Every line of the data is to be reproduced exactly.

## RECORDED DATA:
********************
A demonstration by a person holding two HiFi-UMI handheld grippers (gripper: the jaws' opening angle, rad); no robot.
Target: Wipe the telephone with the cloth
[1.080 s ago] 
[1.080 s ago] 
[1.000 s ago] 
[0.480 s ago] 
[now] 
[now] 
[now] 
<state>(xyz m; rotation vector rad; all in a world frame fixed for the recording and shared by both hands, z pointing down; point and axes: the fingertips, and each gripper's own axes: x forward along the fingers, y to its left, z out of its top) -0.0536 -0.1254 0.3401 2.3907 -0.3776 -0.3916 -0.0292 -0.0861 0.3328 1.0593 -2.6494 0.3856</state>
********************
## FINISHED TASK:
A demonstration by a person holding two HiFi-UMI handheld grippers (gripper: the jaws' opening angle, rad); no robot.
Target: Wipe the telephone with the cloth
[1.080 s ago] 
[1.080 s ago] 
[1.000 s ago] 
[0.480 s ago] 
[now] 
[now] 
[now] 
<state>(xyz m; rotation vector rad; all in a world frame fixed for the recording and shared by both hands, z pointing down; point and axes: the fingertips, and each gripper's own axes: x forward along the fingers, y to its left, z out of its top) -0.0536 -0.1254 0.3401 2.3907 -0.3776 -0.3916 -0.0292 -0.0861 0.3328 1.0593 -2.6494 0.3856</state>

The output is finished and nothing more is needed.